Saved entries
┄┄┄┄┄┄┄┄┄┄┄┄┄┄┄┄┄┄┄┄

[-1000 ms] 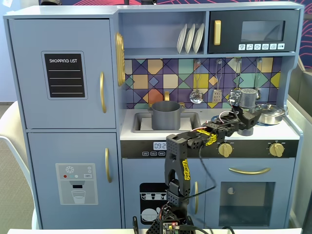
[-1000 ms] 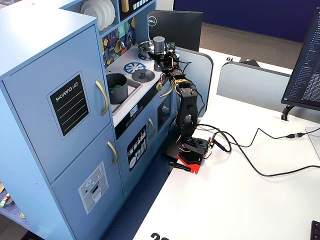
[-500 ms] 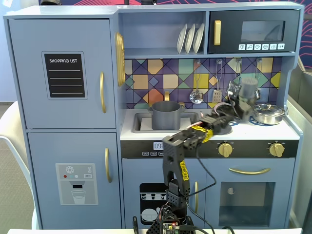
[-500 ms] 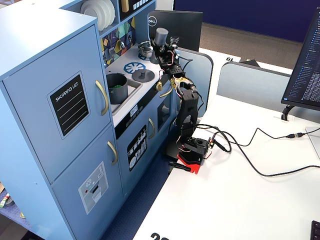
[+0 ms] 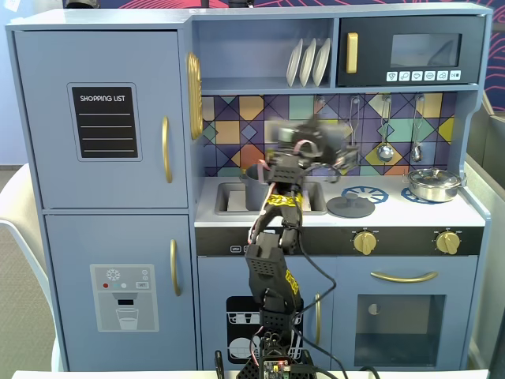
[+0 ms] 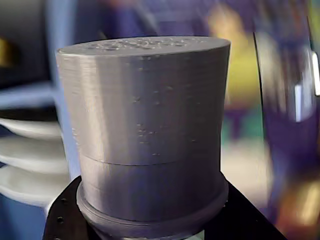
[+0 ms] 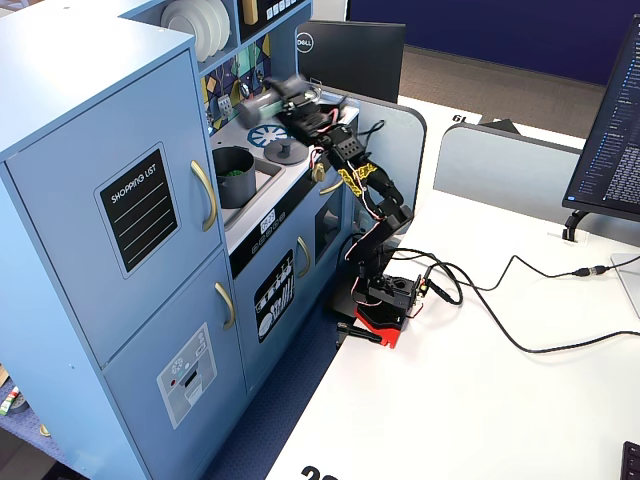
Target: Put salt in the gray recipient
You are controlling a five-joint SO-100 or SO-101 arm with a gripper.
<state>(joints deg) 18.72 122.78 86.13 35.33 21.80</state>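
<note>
One arm is present, rising from the white table [image 7: 480,400] in front of a blue toy kitchen [image 5: 102,158]. One gray recipient [image 5: 254,186] stands in the sink recess left of centre in a fixed view; in the angled fixed view the same pot [image 7: 233,176] shows something green inside. One gripper [image 5: 319,140] sits in the air above the counter, just right of and higher than the pot, blurred by motion. One salt shaker [image 5: 290,134] is clamped between its fingers, lying roughly horizontal with its length across the view; in the angled fixed view the shaker [image 7: 262,98] is tilted, up over the counter between the pot and the burners. In the wrist view the shaker's cap [image 6: 145,125] fills the picture, with the black jaws closed against its lower rim. One flat gray lid [image 5: 350,207] lies on the near burner. Two gold knobs sit on the front panel below. One shiny steel pot [image 5: 433,184] rests on the far right burner. Three white plates [image 5: 308,61] stand on the upper shelf.
</note>
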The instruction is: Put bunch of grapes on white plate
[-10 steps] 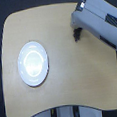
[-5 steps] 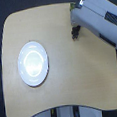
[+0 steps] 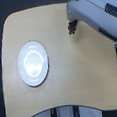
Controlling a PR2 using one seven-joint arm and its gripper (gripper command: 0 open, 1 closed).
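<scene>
Pincer point(image 3: 72, 29) at counter point(image 3: 72, 88) far edge, state unclear; bunch of grapes unseen. Advice: carry low toward white plate point(image 3: 33, 63), release over centre.

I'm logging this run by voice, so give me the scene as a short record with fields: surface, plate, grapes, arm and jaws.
surface: tan wooden table with rounded corners
plate: white plate, bare, toward the exterior view's left
grapes: small dark cluster, likely the bunch of grapes, at the arm's tip near the table's far edge; too small to be certain
arm: robot arm entering from the upper right of the exterior view
jaws: gripper blurred, open or shut cannot be told
task status: grapes not yet on plate
</scene>
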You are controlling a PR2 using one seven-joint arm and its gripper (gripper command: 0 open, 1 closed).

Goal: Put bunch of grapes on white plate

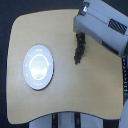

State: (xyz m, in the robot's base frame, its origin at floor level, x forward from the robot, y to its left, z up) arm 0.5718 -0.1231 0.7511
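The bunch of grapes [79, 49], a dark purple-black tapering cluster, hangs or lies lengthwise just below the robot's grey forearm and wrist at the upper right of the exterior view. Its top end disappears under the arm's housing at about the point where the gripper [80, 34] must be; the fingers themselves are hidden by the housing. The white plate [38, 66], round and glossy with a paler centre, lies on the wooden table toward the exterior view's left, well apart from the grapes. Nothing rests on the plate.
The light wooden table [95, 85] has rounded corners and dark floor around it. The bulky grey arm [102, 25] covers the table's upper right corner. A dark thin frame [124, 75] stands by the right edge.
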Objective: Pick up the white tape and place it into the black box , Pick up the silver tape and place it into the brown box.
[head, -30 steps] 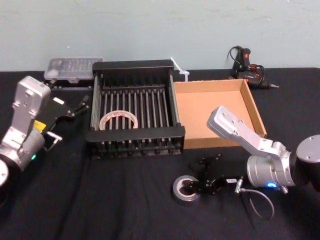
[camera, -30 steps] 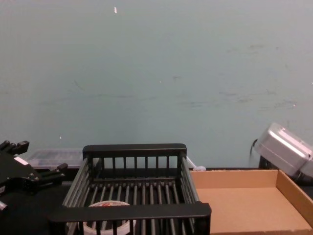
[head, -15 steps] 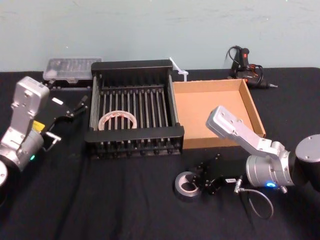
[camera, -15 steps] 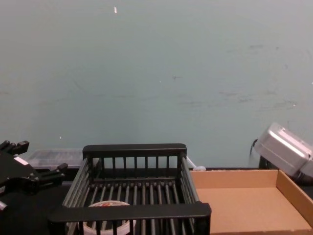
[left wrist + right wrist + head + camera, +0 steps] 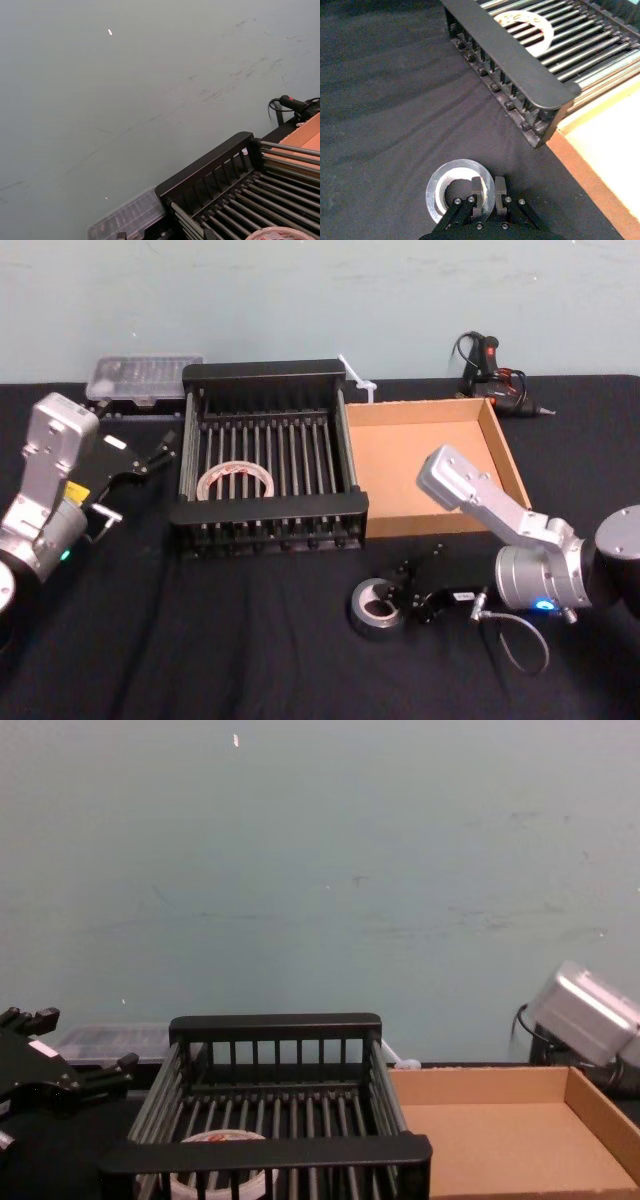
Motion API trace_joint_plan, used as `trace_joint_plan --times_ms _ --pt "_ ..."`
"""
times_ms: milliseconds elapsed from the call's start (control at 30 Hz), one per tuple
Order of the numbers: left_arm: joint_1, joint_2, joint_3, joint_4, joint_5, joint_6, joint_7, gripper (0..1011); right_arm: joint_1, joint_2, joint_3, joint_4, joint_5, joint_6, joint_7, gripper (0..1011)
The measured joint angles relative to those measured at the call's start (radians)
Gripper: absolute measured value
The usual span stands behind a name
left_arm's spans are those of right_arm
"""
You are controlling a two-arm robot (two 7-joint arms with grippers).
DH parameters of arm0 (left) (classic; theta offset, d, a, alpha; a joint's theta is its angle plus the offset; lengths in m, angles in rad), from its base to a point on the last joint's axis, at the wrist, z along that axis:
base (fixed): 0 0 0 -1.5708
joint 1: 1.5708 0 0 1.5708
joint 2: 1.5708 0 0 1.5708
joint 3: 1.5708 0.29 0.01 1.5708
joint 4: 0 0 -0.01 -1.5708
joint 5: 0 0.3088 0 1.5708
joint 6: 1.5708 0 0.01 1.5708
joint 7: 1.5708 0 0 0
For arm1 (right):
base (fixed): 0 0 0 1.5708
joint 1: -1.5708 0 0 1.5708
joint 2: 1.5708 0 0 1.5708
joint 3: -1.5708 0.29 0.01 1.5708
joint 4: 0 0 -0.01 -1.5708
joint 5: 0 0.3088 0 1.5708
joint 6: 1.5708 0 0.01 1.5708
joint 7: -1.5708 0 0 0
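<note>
The silver tape lies on the black cloth in front of the brown box. My right gripper is shut on its wall, one finger inside the ring and one outside, as the right wrist view shows the gripper on the silver tape. The white tape with red print lies flat inside the black box, near its front left. My left gripper hangs open just left of the black box, with the same spread fingers in the chest view.
A clear plastic case sits behind the crate at the back left. A glue gun with its cord lies at the back right. A small white object rests behind the two boxes. A cable loop trails by the right wrist.
My right gripper's fingers have closed onto the silver tape's wall, and the roll has shifted slightly toward the brown box. The left arm has not moved.
</note>
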Motion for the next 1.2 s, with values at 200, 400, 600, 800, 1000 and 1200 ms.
trace_joint_plan --times_ms 200,400,600,800,1000,1200 --pt "0.0 0.0 0.0 0.0 0.0 0.0 0.0 1002 -0.002 0.008 0.035 -0.011 0.029 0.007 -0.016 161" --pt "0.0 0.0 0.0 0.0 0.0 0.0 0.0 1001 0.0 0.013 0.088 -0.016 0.061 0.008 -0.056 161" --pt "0.0 0.0 0.0 0.0 0.0 0.0 0.0 1001 0.013 0.001 0.13 0.001 0.076 0.009 -0.106 160" --pt "0.0 0.0 0.0 0.0 0.0 0.0 0.0 1001 0.036 -0.035 0.169 0.045 0.075 0.025 -0.178 160" --pt "0.0 0.0 0.0 0.0 0.0 0.0 0.0 1001 0.055 -0.077 0.198 0.094 0.054 0.039 -0.244 161" --pt "0.0 0.0 0.0 0.0 0.0 0.0 0.0 1001 0.067 -0.11 0.22 0.132 0.034 0.053 -0.286 160"
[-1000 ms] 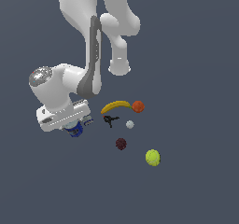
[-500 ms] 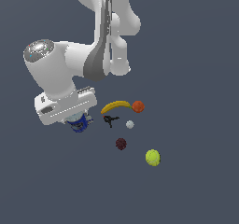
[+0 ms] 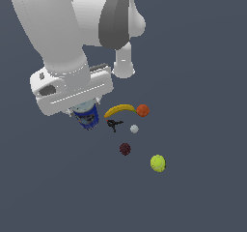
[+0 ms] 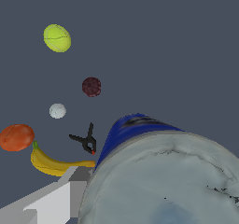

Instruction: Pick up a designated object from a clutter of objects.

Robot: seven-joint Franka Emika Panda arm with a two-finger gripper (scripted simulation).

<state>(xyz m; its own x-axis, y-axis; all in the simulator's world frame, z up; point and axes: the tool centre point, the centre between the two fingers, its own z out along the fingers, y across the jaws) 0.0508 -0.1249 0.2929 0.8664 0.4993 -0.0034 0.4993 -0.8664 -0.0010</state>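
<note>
The blue can (image 3: 87,116) with white label marks hangs under my white hand in the exterior view, held off the floor. My gripper (image 3: 85,109) is shut on it; the fingers are mostly hidden by the hand. In the wrist view the can's blue side (image 4: 125,130) and silver-grey lid (image 4: 170,183) fill the near corner, beside one grey finger (image 4: 58,200). The clutter lies to the exterior view's right of the can: a yellow banana (image 3: 120,109), an orange ball (image 3: 143,110) and a black clamp (image 3: 113,124).
A white ball (image 3: 134,128), a dark red ball (image 3: 125,149) and a yellow-green tennis ball (image 3: 157,163) lie on the dark grey floor. The arm's base (image 3: 123,69) stands behind the clutter. No grey piece shows.
The arm has risen and swung toward the exterior camera, carrying the blue can up with it. The other objects have not moved.
</note>
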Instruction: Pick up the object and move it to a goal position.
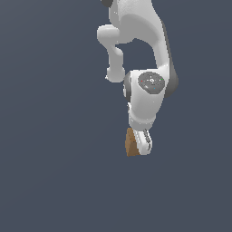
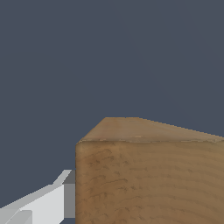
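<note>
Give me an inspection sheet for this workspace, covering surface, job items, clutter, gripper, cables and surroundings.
Surface: plain dark grey-blue field, no edge or texture seen.
Job's things: wooden block between the gripper's fingers, wood grain visible in the wrist view.
Clutter: nothing seen.
Gripper: gripper pointing down, one finger against the block's side, shut on it.
Cables: nothing seen.
Surroundings: only the white arm; no goal marker seen.

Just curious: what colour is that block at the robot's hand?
Orange-brown, with a wood-grain pattern. The block shows best in the wrist view.
</note>
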Motion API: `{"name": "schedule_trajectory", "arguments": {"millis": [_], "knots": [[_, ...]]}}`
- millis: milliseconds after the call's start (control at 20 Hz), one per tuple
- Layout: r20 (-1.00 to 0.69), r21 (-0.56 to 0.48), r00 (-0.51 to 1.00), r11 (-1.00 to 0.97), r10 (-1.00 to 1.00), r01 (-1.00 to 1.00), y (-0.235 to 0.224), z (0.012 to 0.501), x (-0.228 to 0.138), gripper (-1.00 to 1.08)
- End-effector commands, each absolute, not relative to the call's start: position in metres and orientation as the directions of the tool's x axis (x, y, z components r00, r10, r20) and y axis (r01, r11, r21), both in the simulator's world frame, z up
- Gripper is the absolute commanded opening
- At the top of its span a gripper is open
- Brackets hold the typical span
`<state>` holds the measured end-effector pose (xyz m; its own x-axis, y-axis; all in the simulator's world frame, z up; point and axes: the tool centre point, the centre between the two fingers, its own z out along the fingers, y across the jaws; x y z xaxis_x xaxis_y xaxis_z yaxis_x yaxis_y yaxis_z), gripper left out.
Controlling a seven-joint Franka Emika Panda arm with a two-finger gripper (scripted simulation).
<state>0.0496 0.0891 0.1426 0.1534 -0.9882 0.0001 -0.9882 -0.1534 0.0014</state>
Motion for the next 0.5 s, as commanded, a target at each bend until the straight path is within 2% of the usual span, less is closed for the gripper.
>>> {"name": "schedule_trajectory", "arguments": {"millis": [0,450], "knots": [[0.0,0.001,0.153,-0.153,-0.988,-0.988,0.09,0.145,0.049,-1.0],[0.0,0.001,0.153,-0.153,-0.988,-0.988,0.098,0.178,0.035,-1.0]]}}
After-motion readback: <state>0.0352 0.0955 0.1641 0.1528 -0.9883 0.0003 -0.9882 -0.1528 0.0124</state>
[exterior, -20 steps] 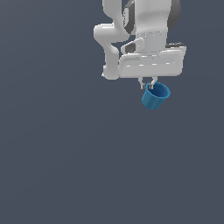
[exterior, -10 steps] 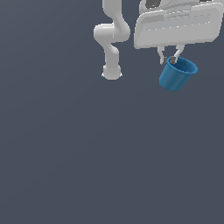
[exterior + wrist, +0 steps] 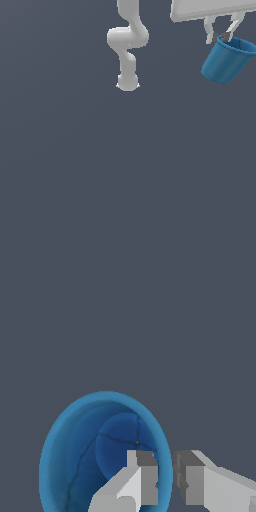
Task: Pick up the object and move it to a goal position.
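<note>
Exterior view: claw [image 3: 222, 36] pinches rim of blue cup [image 3: 226, 61], cup tilted, hanging at exterior view's upper right, clear of the table [image 3: 100, 175]. Wrist view: fingers [image 3: 142, 476] straddle cup [image 3: 80, 456] wall, one inside, one outside.

No legible text, labels, brand marks, numbers or signs appear in either view. The small tapered blue hollow cup [image 3: 227, 60] carries plain, unmarked walls outside and inside; the thin dark lines across its darker blue interior are not characters. The white and grey pincer [image 3: 165, 478] has bare finger surfaces with no printing. The white jointed robot arm [image 3: 128, 45] shows no lettering or logo. The flat dark grey bench [image 3: 100, 175] is uniform and unmarked.
</note>
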Motion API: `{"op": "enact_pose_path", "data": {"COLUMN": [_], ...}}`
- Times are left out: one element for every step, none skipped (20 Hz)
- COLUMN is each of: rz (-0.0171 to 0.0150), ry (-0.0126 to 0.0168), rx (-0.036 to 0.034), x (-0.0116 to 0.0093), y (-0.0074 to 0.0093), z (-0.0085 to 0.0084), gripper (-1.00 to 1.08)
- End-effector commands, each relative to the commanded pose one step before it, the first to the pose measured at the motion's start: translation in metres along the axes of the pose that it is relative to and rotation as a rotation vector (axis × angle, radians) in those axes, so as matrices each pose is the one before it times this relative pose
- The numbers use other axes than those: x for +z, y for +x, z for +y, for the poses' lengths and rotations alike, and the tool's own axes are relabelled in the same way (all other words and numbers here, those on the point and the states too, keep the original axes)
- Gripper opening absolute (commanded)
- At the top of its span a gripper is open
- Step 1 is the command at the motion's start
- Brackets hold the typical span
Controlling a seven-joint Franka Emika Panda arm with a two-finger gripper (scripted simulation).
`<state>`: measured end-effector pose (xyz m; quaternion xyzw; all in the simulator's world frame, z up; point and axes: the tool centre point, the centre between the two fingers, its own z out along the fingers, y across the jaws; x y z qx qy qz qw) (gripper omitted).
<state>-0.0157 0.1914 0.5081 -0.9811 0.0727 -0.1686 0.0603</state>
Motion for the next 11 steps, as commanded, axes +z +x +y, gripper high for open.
{"op": "enact_pose_path", "data": {"rz": [0.00211,-0.00024,0.00000,0.00000,0.00000,0.00000,-0.00023,0.00000,0.00000,0.00000,0.00000], "ry": [0.00111,0.00053,0.00000,0.00000,0.00000,0.00000,0.00049,0.00000,0.00000,0.00000,0.00000], "rx": [0.00036,-0.00037,0.00000,0.00000,0.00000,0.00000,-0.00043,0.00000,0.00000,0.00000,0.00000], "x": [-0.01061,-0.00269,-0.00235,-0.00203,-0.00173,-0.00145,-0.00118,-0.00090,-0.00064,-0.00038,-0.00013], "y": [0.00439,0.00117,0.00109,0.00096,0.00083,0.00071,0.00049,0.00045,0.00032,0.00019,0.00006], "z": [-0.00577,-0.00181,-0.00150,-0.00130,-0.00112,-0.00093,-0.00093,-0.00058,-0.00042,-0.00025,-0.00008], "gripper": [-1.00,-1.00,-1.00,-1.00,-1.00,-1.00,-1.00,-1.00,-1.00,-1.00,-1.00]}}
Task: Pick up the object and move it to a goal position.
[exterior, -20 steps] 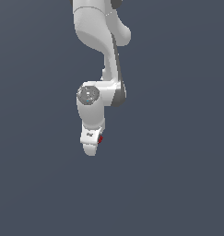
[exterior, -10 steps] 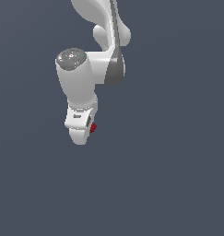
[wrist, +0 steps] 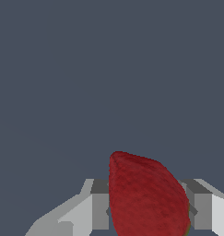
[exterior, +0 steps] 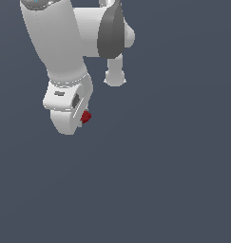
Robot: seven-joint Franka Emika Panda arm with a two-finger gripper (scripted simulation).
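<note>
Gripper (exterior: 78,118) fingers (wrist: 100,205) clamp the dark-red, dimpled strawberry (wrist: 145,196); only the wrist view shows its texture and green edge.

From where I stand, the arm (exterior: 64,52) fills the upper part of the exterior view's left, and its white gripper (exterior: 72,118) hangs there with the dark-red object (exterior: 86,116) poking out on its side. Below and to the exterior view's right of it, only flat grey-blue backdrop (exterior: 174,180) shows, with nothing standing in it. Through the wrist view, the object (wrist: 145,196) sits between the grey fingers (wrist: 100,205) and blocks the gap there; beyond its tip everything is bare grey.
</note>
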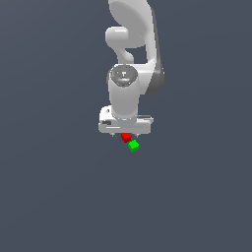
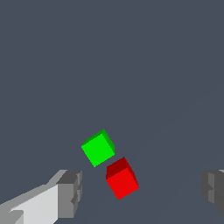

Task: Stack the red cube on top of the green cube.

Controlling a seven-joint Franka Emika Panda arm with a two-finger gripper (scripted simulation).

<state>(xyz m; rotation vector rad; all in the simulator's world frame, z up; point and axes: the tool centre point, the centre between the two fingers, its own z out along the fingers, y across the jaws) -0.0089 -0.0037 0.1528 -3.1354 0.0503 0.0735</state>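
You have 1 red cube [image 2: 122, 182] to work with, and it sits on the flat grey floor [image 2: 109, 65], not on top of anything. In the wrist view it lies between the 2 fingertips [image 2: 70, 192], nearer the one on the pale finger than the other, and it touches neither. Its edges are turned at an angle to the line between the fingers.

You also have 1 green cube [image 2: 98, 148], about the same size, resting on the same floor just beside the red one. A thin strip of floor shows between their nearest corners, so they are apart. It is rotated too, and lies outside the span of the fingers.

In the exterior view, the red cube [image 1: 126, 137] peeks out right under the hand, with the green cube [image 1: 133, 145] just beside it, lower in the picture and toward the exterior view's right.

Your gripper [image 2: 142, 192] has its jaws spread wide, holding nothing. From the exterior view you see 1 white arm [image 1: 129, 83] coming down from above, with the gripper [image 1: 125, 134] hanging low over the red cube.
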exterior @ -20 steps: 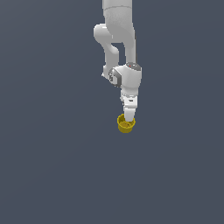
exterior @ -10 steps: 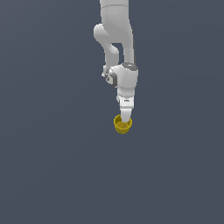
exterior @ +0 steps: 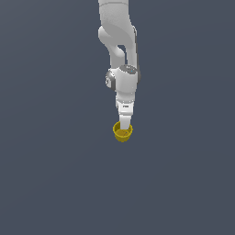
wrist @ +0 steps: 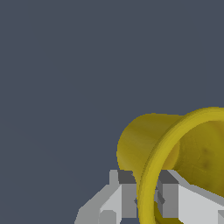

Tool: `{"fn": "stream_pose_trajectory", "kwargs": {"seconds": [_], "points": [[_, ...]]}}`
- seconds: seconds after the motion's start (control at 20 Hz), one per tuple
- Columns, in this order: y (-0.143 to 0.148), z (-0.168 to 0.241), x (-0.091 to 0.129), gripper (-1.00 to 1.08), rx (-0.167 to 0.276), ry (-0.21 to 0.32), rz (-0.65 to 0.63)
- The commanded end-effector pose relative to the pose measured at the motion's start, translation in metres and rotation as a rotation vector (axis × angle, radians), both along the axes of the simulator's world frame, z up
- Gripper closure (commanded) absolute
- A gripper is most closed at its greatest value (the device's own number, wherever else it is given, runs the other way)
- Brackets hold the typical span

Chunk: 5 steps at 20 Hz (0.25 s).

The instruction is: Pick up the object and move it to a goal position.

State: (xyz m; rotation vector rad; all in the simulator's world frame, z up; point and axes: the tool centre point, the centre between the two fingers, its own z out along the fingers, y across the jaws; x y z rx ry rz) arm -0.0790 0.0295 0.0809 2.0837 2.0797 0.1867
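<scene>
- Yellow cup point(exterior: 123, 132) directly beneath the gripper point(exterior: 124, 127), at the arm's tip.
- Gripper clamped on the cup's rim wall, one finger point(wrist: 168, 192) inside, one outside.
- Judged light, rigid, smooth; rim hold likely slip-prone on the taper.
</scene>
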Motion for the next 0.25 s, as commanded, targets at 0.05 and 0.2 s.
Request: {"fn": "stream_pose_trajectory", "kwargs": {"seconds": [0.05,0.2], "points": [[-0.0041,0.0027,0.0032,1.08,0.0,-0.003,0.001],[-0.0041,0.0027,0.0036,1.08,0.0,-0.003,0.001]]}}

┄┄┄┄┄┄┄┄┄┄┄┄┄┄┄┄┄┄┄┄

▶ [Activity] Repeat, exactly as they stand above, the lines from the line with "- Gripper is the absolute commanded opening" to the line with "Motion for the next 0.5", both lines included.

▶ [Written reply]
- Gripper is the absolute commanded opening
- At the top of its span a gripper is open
- Brackets hold the typical span
`<state>` holds the measured end-effector pose (xyz m; its own x-axis, y-axis; all in the simulator's world frame, z up; point and axes: the tool centre point, the centre between the two fingers, its own z out along the fingers, y across the jaws; x y z xaxis_x xaxis_y xaxis_z yaxis_x yaxis_y yaxis_z), gripper left out.
Controlling a seven-joint Franka Emika Panda arm with a two-finger gripper (scripted simulation).
<state>0.0496 0.0891 0.1426 0.1534 -0.9882 0.0001 -0.9882 -0.1534 0.0014</state>
Motion for the next 0.5 s, as commanded, a target at each bend until the straight path is within 2% of the usual span, less is closed for the gripper.

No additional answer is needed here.